The potential use of human embryonic stem cells (ESCs) in regenerative medicine is unquestionable, but in the context of cartilage engineering, efforts to differentiate human ESCs into articular chondrocytes have met with little success. Reporting in Arthritis & Rheumatism, Nakagawa and colleagues describe how bone morphogenetic protein 7 (BMP7) and transforming growth factor β1 (TGF-β1) can induce chondrogenesis in human ESCs.

Directly plating human ESCs onto tissue-culture-treated plastic plates has uncovered osteogenic and adipogenic potentials for these cells, so Nakagawa et al. investigated the chondrogenic potential of human ESCs derived by direct plating followed by three-dimensional pellet cultures. Importantly, this method avoids the formation of embryoid bodies, which often results in heterogeneous chondrogenic differentiation. The pellets, generated by centrifuging the cells at 200 g for 5 min, were cultured in chondrogenic medium alone, or chondrogenic medium containing TGF-β1, or BMP7, or TGF-β1 plus BMP7. Addition of TGF-β1 plus BMP7 to the chondrogenic medium resulted in the largest increase in size and weight of the pellets after 14 days of in vitro chondrogenesis, which the researchers attributed to an increase in the biosynthesis of sulfated glycosaminoglycan (sGAG) accompanied by the accumulation of water: treatment with chondrogenic medium and TGF-β1 plus BMP7, or chondrogenic medium plus BMP7 resulted in a larger increase in the content of sGAG in the pellets than treatment with chondrogenic medium alone or with the addition of only TGF-β1.

In pellets cultured in chondrogenic medium plus BMP7, only the periphery showed well-differentiated chondrocytes and stained strongly for GAG and type II collagen; strong staining for GAG and abundant differentiated mature chondrocytes were seen in pellets cultured in chondrogenic medium plus BMP7 and TGF-β1. When they analyzed the expression levels of aggrecan and type II collagen II, the researchers noted that BMP7 strongly induced these cartilage-specific genes.
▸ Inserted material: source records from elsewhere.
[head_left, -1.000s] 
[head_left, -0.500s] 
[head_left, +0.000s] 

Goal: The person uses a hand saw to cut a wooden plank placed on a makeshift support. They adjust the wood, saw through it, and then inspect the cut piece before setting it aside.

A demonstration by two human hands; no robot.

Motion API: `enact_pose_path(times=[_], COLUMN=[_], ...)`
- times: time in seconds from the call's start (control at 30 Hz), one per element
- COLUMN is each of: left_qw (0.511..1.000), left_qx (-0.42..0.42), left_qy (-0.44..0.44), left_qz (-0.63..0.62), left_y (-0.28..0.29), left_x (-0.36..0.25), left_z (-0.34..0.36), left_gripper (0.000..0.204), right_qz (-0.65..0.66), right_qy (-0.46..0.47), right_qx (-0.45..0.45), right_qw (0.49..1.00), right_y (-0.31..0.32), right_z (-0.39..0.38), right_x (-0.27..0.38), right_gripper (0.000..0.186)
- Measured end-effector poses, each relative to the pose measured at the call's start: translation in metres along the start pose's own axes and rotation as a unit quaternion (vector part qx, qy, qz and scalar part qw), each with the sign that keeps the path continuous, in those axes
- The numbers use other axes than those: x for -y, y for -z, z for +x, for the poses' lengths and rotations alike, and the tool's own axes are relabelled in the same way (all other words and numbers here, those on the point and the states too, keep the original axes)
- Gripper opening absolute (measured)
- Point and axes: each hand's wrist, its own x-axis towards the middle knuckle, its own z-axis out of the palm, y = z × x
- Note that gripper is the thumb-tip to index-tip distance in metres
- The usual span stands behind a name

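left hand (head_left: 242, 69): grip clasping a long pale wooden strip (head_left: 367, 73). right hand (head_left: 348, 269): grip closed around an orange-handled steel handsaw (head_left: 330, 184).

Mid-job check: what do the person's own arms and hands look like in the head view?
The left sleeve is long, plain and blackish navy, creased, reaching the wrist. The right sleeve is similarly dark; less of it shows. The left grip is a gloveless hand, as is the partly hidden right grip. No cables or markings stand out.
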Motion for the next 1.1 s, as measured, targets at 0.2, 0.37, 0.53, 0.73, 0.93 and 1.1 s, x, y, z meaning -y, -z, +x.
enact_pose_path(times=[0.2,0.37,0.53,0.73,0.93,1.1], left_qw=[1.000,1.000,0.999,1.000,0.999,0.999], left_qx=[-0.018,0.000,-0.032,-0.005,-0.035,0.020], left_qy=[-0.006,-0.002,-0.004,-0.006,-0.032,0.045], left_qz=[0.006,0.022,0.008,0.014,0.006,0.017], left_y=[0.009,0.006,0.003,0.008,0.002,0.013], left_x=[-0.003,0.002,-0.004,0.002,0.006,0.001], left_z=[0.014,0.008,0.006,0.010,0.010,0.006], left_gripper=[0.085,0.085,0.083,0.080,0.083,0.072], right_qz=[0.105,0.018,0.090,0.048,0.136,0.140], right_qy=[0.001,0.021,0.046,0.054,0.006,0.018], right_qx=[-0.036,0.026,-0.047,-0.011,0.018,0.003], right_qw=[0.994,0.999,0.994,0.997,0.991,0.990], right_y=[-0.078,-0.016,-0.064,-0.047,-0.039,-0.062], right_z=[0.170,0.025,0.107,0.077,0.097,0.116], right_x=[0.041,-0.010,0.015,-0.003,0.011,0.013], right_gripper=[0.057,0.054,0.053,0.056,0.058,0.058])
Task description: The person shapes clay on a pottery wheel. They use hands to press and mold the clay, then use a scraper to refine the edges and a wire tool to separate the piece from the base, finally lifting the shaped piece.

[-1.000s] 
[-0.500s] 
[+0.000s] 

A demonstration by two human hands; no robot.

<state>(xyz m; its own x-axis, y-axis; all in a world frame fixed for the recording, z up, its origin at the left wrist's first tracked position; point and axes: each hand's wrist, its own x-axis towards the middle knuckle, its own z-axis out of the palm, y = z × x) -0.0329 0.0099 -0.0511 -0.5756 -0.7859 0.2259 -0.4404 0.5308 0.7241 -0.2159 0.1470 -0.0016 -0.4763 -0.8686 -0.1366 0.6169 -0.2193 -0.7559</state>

Although Nakagawa et al. have successfully induced chondrogenesis in human ESCs using a reproducible method, superficial zone protein (also known as lubricin) could not be detected in the pellet cultures, implying that chondrocytes specific to the superficial zone of articular cartridge were absent. The researchers are, however, hopeful that optimization of the conditions for in vitro chondrogenesis might permit the expression of the articular cartilage phenotype.